The answer should be a faithful retyping of the records that follow, pictures excluded.

**Extracted data entries:**

**********

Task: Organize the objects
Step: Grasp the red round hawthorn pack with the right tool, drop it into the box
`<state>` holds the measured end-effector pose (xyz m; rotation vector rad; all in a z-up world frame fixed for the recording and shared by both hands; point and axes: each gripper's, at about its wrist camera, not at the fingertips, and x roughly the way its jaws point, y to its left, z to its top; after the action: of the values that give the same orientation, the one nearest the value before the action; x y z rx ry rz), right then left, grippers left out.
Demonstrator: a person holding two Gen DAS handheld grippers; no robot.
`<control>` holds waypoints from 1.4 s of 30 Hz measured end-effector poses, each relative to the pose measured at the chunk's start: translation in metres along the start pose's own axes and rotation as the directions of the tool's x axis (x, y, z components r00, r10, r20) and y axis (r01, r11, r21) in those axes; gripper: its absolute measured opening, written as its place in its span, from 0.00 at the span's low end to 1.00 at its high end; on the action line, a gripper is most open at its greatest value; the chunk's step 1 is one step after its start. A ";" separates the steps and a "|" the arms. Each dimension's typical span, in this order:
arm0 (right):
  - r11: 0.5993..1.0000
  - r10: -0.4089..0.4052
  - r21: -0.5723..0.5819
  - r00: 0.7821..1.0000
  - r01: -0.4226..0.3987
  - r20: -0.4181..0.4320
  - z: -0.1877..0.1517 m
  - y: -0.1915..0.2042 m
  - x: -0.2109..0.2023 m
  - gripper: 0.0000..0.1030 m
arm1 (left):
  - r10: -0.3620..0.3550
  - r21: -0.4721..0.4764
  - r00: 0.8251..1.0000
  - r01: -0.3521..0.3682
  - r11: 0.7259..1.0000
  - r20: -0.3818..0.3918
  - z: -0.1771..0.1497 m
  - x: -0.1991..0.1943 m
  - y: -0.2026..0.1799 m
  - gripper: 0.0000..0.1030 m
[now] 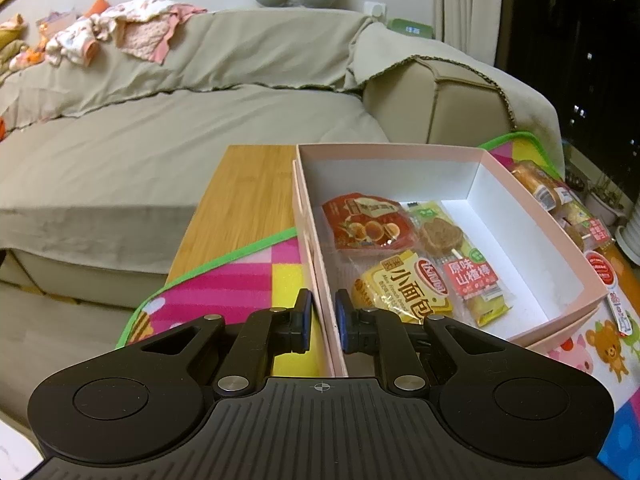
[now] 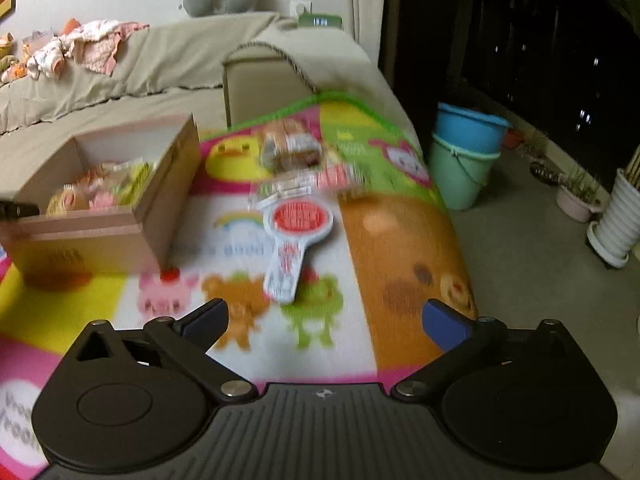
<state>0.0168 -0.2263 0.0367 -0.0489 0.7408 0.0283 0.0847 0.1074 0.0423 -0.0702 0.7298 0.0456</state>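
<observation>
A pink cardboard box stands on a colourful mat. Inside it lie a red snack packet, a yellow bread packet and a hawthorn stick packet. My left gripper is shut on the box's near left wall, one pad on each side. In the blurred right wrist view the box sits at the left. A paddle-shaped white and red packet lies on the mat ahead of my right gripper, which is open wide with nothing between its fingers. Bread packets lie farther back.
The mat covers a wooden table beside a beige sofa with clothes piled on it. Right of the table, on the floor, are stacked blue and green buckets and plant pots. More packets lie right of the box.
</observation>
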 end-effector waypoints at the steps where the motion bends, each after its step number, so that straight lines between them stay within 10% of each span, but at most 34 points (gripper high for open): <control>1: 1.000 0.002 0.009 1.000 -0.002 -0.006 -0.003 0.000 0.003 1.00 | 0.000 -0.002 1.000 0.000 1.000 -0.002 0.000 0.000 0.000 0.14; 16: 0.999 0.034 0.009 0.999 -0.034 -0.032 0.063 0.021 0.101 0.98 | 0.002 -0.003 1.000 -0.002 1.000 -0.009 0.002 0.002 0.002 0.13; 20: 0.999 0.053 0.015 0.996 -0.052 -0.072 0.066 0.028 0.116 0.79 | -0.002 -0.003 1.000 0.002 1.000 -0.009 0.001 0.002 0.003 0.14; 23: 0.997 0.082 0.002 0.994 -0.082 -0.068 0.065 0.032 0.111 0.60 | -0.005 -0.002 1.000 0.005 1.000 -0.010 0.002 0.003 0.003 0.14; 42: 0.983 0.179 -0.025 0.980 -0.182 -0.087 0.025 0.029 0.002 0.59 | -0.007 -0.002 1.000 0.007 1.000 -0.010 0.003 0.003 0.003 0.14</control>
<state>0.0340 -0.1958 0.0528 -0.0137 0.8273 0.2125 0.0887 0.1106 0.0418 -0.0747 0.7394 0.0390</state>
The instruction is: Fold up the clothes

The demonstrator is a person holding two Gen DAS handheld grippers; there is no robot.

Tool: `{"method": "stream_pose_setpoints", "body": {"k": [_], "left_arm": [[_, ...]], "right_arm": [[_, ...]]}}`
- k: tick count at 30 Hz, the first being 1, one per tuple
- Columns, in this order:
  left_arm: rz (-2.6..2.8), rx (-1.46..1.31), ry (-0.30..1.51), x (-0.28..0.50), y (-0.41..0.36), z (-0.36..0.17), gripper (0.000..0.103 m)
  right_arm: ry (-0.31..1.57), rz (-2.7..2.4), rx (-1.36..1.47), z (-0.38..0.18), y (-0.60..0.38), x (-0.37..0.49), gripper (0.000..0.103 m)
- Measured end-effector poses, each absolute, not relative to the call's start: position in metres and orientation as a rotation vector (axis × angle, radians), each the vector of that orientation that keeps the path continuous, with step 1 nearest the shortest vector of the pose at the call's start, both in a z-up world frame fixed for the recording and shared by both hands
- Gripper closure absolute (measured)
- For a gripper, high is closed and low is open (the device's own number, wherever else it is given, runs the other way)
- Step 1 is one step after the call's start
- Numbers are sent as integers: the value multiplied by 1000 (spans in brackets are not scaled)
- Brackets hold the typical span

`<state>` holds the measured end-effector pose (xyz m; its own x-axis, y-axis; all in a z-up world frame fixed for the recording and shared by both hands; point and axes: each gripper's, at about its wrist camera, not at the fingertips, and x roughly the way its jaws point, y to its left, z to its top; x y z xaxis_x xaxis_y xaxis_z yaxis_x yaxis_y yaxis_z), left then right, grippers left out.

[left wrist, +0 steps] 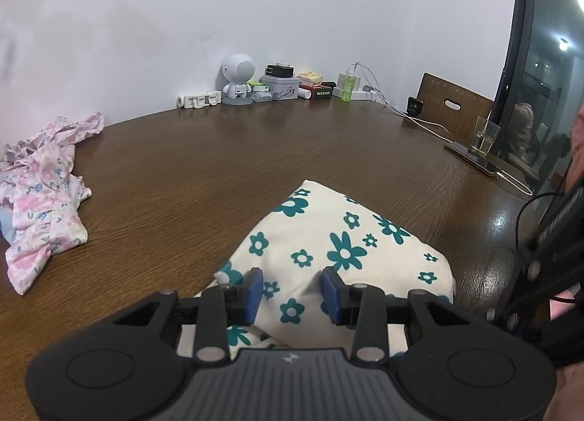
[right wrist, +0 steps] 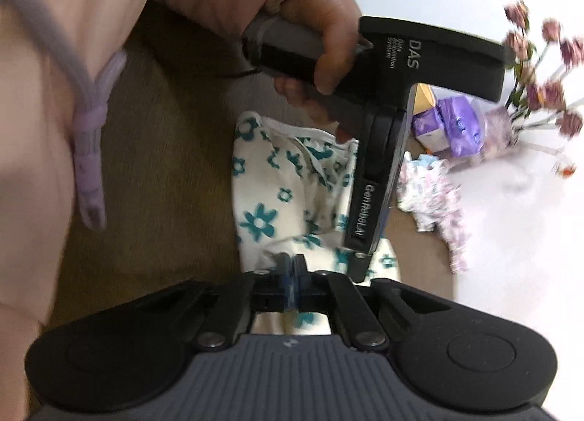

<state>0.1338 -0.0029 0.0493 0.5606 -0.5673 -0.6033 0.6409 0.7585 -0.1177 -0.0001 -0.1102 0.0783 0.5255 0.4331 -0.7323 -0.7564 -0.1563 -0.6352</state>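
A cream garment with teal flowers [left wrist: 328, 231] lies folded on the brown table [left wrist: 182, 165]. My left gripper [left wrist: 293, 286] rests over its near part; the blue pads stand apart, with cloth under and between them and no pinch visible. In the right wrist view the same garment [right wrist: 262, 202] is rumpled, and a hand [right wrist: 321, 19] holds the left gripper [right wrist: 359, 271] tip-down on it. My right gripper [right wrist: 291, 267] sits at the garment's edge with its pads pressed together, and a thin peak of cloth rises into them.
A crumpled pink floral garment [left wrist: 40, 194] lies at the left of the table. Along the back wall stand a small robot figure and boxes [left wrist: 277, 87]. A glass [left wrist: 484, 136] and a phone with a cable [left wrist: 471, 156] sit at the right edge, by a chair [left wrist: 452, 107].
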Motion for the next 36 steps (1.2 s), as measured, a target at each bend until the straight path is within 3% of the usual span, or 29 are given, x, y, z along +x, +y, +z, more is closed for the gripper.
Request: {"method": "stream_pose_setpoints", "body": {"k": [8, 13, 19, 26, 29, 31, 33, 36], "left_arm": [[-718, 124, 666, 134, -3, 50, 68], [-727, 145, 653, 131, -3, 55, 67], [-726, 156, 654, 131, -4, 53, 66], [-723, 157, 657, 132, -3, 52, 61], [-725, 154, 643, 129, -2, 57, 61], [-748, 160, 616, 121, -2, 64, 57], [-772, 182, 588, 111, -6, 70, 51], [-802, 229, 559, 97, -13, 75, 50]], "right_arm": [[337, 1027, -1200, 86, -125, -1, 100], [418, 922, -980, 100, -152, 20, 79], [575, 751, -407, 102, -202, 63, 79], [649, 678, -229, 79, -218, 73, 76], [610, 653, -108, 86, -231, 70, 61], [564, 620, 5, 93, -247, 65, 36], [542, 601, 106, 96, -262, 62, 24], [564, 587, 223, 89, -279, 63, 20]]}}
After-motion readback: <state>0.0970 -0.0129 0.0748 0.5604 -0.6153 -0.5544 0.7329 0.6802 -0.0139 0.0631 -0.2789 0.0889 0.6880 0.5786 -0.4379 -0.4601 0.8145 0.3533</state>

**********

**TASK SOLUTION:**
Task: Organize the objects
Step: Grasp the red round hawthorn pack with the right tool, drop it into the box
`<state>` holds the measured end-effector pose (xyz m; rotation vector rad; all in a z-up world frame fixed for the recording and shared by both hands; point and axes: each gripper's, at about its wrist camera, not at the fingertips, and x roughly the way its jaws point, y to its left, z to its top; after the action: of the values that give the same orientation, the one nearest the value before the action; x y z rx ry rz), right then left, grippers left out.
Demonstrator: a person holding two Gen DAS handheld grippers; no robot.
`<control>` holds waypoints from 1.4 s of 30 Hz measured end-effector poses, each relative to the pose measured at the chunk's start: translation in metres along the start pose's own axes and rotation as the directions of the tool's x axis (x, y, z components r00, r10, r20) and y axis (r01, r11, r21) in those axes; gripper: its absolute measured opening, written as its place in its span, from 0.00 at the span's low end to 1.00 at its high end; on the action line, a gripper is most open at its greatest value; the chunk's step 1 is one step after its start. A ";" separates the steps and a "|" the arms. Each dimension's typical span, in this order:
arm0 (right):
  - r11: 0.5993..1.0000
  - r10: -0.4089..0.4052
  - r21: -0.5723..0.5819
  - r00: 0.7821..1.0000
  - r01: -0.4226..0.3987
  - r20: -0.4181..0.4320
  - z: -0.1877..0.1517 m
  - y: -0.1915..0.2042 m
  - x: -0.2109..0.2023 m
  - gripper: 0.0000..0.1030 m
arm1 (left):
  - r10: -0.3620..0.3550
  - r21: -0.4721..0.4764
  - r00: 0.8251..1.0000
  - r01: -0.3521..0.3682
  - r11: 0.7259..1.0000
  - r20: -0.3818..0.3918
  - z: -0.1771..0.1497 m
  - x: -0.1991..0.1943 m
  - y: -0.2026..0.1799 m
  - gripper: 0.0000..0.1030 m
[now] 
[now] 
<state>0.0168 -0.2263 0.0367 -0.0489 0.7408 0.0283 0.0847 0.1074 0.0423 -0.0702 0.7298 0.0456</state>
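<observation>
A pink cardboard box stands on a colourful mat. Inside it lie a red snack packet, a yellow bread packet and a hawthorn stick packet. My left gripper is shut on the box's near left wall, one pad on each side. In the blurred right wrist view the box sits at the left. A paddle-shaped white and red packet lies on the mat ahead of my right gripper, which is open wide with nothing between its fingers. Bread packets lie farther back.
The mat covers a wooden table beside a beige sofa with clothes piled on it. Right of the table, on the floor, are stacked blue and green buckets and plant pots. More packets lie right of the box.
</observation>
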 end-effector waypoints at the steps where the motion bends, each after its step number, so that straight lines between them stay within 10% of each span, but at most 34 points (gripper high for open): <control>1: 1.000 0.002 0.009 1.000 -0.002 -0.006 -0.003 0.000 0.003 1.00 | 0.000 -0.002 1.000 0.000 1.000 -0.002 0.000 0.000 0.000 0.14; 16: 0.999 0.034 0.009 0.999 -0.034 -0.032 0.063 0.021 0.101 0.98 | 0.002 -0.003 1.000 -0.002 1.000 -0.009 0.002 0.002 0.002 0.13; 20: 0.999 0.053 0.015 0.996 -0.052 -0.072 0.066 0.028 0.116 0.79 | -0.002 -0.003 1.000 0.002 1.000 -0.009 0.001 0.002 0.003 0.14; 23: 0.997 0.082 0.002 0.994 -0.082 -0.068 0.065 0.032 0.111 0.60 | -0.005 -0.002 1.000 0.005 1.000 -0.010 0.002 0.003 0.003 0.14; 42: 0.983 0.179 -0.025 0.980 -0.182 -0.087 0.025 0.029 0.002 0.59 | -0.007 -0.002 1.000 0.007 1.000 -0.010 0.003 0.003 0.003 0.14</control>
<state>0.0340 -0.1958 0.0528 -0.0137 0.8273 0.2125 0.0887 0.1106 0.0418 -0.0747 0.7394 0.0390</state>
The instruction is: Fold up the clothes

The demonstrator is a person holding two Gen DAS handheld grippers; there is no robot.

Tool: `{"method": "stream_pose_setpoints", "body": {"k": [_], "left_arm": [[_, ...]], "right_arm": [[_, ...]]}}`
- k: tick count at 30 Hz, the first being 1, one per tuple
- Columns, in this order:
  left_arm: rz (-2.6..2.8), rx (-1.46..1.31), ry (-0.30..1.51), x (-0.28..0.50), y (-0.41..0.36), z (-0.36..0.17), gripper (0.000..0.103 m)
  right_arm: ry (-0.31..1.57), rz (-2.7..2.4), rx (-1.36..1.47), z (-0.38..0.18), y (-0.60..0.38), x (-0.37..0.49), gripper (0.000..0.103 m)
- Measured end-effector poses, each absolute, not relative to the call's start: position in metres and orientation as a rotation vector (axis × angle, radians), each the vector of that orientation that keeps the path continuous, with step 1 nearest the shortest vector of the pose at the call's start, both in a z-up world frame fixed for the recording and shared by both hands
- Gripper closure absolute (measured)
- For a gripper, high is closed and low is open (the device's own number, wherever else it is given, runs the other way)
- Step 1 is one step after the call's start
- Numbers are sent as integers: the value multiplied by 1000 (spans in brackets are not scaled)
- Brackets hold the typical span

`<state>` holds the measured end-effector pose (xyz m; its own x-axis, y-axis; all in a z-up world frame fixed for the recording and shared by both hands; point and axes: each gripper's, at about its wrist camera, not at the fingertips, and x roughly the way its jaws point, y to its left, z to its top; x y z xaxis_x xaxis_y xaxis_z yaxis_x yaxis_y yaxis_z), left then right, grippers left out.

[left wrist, +0 steps] 
[right wrist, +0 steps] 

<state>0.1338 -0.0029 0.0493 0.5606 -0.5673 -0.6033 0.6409 0.7585 -0.1177 -0.0001 -0.1102 0.0783 0.5255 0.4331 -0.7323 -0.7564 -0.1563 -0.6352</state>
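A cream garment with teal flowers [left wrist: 328, 231] lies folded on the brown table [left wrist: 182, 165]. My left gripper [left wrist: 293, 286] rests over its near part; the blue pads stand apart, with cloth under and between them and no pinch visible. In the right wrist view the same garment [right wrist: 262, 202] is rumpled, and a hand [right wrist: 321, 19] holds the left gripper [right wrist: 359, 271] tip-down on it. My right gripper [right wrist: 291, 267] sits at the garment's edge with its pads pressed together, and a thin peak of cloth rises into them.
A crumpled pink floral garment [left wrist: 40, 194] lies at the left of the table. Along the back wall stand a small robot figure and boxes [left wrist: 277, 87]. A glass [left wrist: 484, 136] and a phone with a cable [left wrist: 471, 156] sit at the right edge, by a chair [left wrist: 452, 107].
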Motion for the next 36 steps (1.2 s), as measured, a target at each bend until the straight path is within 3% of the usual span, or 29 are given, x, y, z along +x, +y, +z, more is closed for the gripper.
Request: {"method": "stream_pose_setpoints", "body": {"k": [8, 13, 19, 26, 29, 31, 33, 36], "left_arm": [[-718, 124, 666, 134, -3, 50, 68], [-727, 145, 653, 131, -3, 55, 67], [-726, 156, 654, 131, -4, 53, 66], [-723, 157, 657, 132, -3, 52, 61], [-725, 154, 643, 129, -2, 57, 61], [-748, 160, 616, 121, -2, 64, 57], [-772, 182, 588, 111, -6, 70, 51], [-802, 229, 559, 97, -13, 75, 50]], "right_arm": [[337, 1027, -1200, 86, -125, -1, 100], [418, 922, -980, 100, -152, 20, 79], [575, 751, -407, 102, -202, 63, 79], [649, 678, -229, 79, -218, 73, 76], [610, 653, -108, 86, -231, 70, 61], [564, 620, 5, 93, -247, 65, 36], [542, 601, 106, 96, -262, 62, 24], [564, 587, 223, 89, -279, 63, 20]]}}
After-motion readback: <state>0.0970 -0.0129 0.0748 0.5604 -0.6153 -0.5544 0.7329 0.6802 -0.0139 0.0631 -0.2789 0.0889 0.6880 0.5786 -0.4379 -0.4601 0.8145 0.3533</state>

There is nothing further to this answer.